Alternatively, if we consider the discriminant $b^2-4ac$, if we take $a>0$, then $4ac$ is positive. So if we choose $b$ with $b^2>4ac$, we will have $b^2-4ac>0$ (giving two distinct real roots), while if we choose $b$ with $0\le b^2<4ac$, then $b^2-4ac<0$ and there are no real roots.

1. The equation $ax^2+bx+c=0$
MUST / MAY / CAN’T have the same number of real roots as $cx^2 + bx + a = 0$.

There is no obvious way of relating the graph of $y=ax^2+bx+c$ to that of $y=cx^2+bx+a$, though it would be fine to draw them both and compare them.

We consider instead the discriminants of the two equations. The discriminant of $ax^2+bx+c=0$ is $b^2-4ac$, while that of $cx^2+bx+a=0$ is $b^2-4ca$. So the discriminants are equal, and so the equations have the same number of roots.

However, we made an assumption here which may not be valid. The equation $ax^2+bx+c=0$ is certainly a quadratic, as $a$ is non-zero. However, $cx^2+bx+c=0$ is only a quadratic if $c$ is non-zero. But what if $c=0$? In this case, $cx^2+bx+a=0$ is just the linear equation $bx+a=0$ (assuming $b$ is non-zero). So if $c=0$, the equation $cx^2+bx+a=0$ has one real root, which will not be the same number of real roots as $ax^2+bx+c=0$.

As explicit examples, the equation $x^2 - 3x + 2 = (x-1)(x-2) = 0$ has two distinct real roots. The equation obtained by reversing the coefficients is $2x^2 - 3x + 1 = 0$, and this factorises as $2x^2 - 3x + 1 = (2x - 1)(x - 1) = 0$ so has roots $1$ and $\frac{1}{2}$—it too has two distinct real roots.

On the other hand, the equation $x^2 - x = 0$ has two distinct real roots (since $x^2 - x = x(x-1) = 0$, which has roots $x = 0$ and $x = 1$). The equation obtained by reversing the coefficients is $0x^2 - x + 1 = 0$, that is, $-x + 1 = 0$, and this has just one real root ($x = 1$).

Therefore, the equation $ax^2+bx+c=0$ MAY have the same number of real roots as $cx^2 + bx + a = 0$.

1. If $ax^2+bx+c=0$ has no real roots, then $-ax^2 - bx - c = 0$
MUST / MAY / CAN’T have two distinct real roots.

One way to think about this is that the graph of $y=-ax^2-bx-c$ is the reflection of the graph $y=ax^2+bx+c$ in the $x$-axis. They therefore have the same number of roots as each other.

These two graphs show examples of this. On the left, $y=(x-1)(x-2)$ has two real roots; on the right, $y=x^2+1$ has none. It is clear that their reflections have the same number of real roots.

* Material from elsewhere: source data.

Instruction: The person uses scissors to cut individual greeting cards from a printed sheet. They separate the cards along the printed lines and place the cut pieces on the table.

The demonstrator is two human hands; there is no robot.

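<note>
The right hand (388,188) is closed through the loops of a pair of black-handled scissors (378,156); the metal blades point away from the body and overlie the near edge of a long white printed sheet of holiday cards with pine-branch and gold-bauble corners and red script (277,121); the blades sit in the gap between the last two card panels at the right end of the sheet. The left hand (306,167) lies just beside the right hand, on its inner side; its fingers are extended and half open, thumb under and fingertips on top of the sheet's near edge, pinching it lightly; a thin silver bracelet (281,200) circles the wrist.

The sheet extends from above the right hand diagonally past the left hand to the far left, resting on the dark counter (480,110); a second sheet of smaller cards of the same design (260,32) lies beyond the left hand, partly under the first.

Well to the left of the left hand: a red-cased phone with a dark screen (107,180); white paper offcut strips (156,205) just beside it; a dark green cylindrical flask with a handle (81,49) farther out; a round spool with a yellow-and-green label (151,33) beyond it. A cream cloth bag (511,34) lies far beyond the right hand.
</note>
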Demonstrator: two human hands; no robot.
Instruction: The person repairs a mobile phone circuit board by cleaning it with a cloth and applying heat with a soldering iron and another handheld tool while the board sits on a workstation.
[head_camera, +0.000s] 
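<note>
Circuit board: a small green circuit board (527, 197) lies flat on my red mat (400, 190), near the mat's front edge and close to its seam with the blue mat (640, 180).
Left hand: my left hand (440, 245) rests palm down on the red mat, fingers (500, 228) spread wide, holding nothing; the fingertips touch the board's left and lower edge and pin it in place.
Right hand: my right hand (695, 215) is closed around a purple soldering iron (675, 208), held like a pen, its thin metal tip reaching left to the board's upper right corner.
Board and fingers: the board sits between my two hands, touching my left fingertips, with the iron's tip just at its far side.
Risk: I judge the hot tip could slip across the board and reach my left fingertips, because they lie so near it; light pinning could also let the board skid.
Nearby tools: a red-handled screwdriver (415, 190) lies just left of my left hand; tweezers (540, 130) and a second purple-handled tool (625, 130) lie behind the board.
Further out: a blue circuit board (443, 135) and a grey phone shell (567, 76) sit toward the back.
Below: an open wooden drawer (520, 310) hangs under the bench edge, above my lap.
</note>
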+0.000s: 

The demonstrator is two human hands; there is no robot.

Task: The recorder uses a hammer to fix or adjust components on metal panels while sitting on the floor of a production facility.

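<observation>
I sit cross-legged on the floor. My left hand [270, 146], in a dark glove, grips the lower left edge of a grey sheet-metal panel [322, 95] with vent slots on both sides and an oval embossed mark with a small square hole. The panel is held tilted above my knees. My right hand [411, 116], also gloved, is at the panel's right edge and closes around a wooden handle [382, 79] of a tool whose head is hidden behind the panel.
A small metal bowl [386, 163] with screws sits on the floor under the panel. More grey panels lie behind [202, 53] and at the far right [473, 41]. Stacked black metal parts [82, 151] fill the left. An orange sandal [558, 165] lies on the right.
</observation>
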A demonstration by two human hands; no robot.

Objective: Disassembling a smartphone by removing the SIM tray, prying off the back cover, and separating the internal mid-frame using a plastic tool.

Algebraically, if we multiply $-ax^2-bx-c=0$ by $-1$, we obtain $ax^2+bx+c=0$, which must therefore have the same roots as the original equation. In some sense, they are essentially the same equation.

Therefore, if $ax^2+bx+c=0$ has no real roots, then $-ax^2 - bx - c = 0$ CAN’T have two distinct real roots.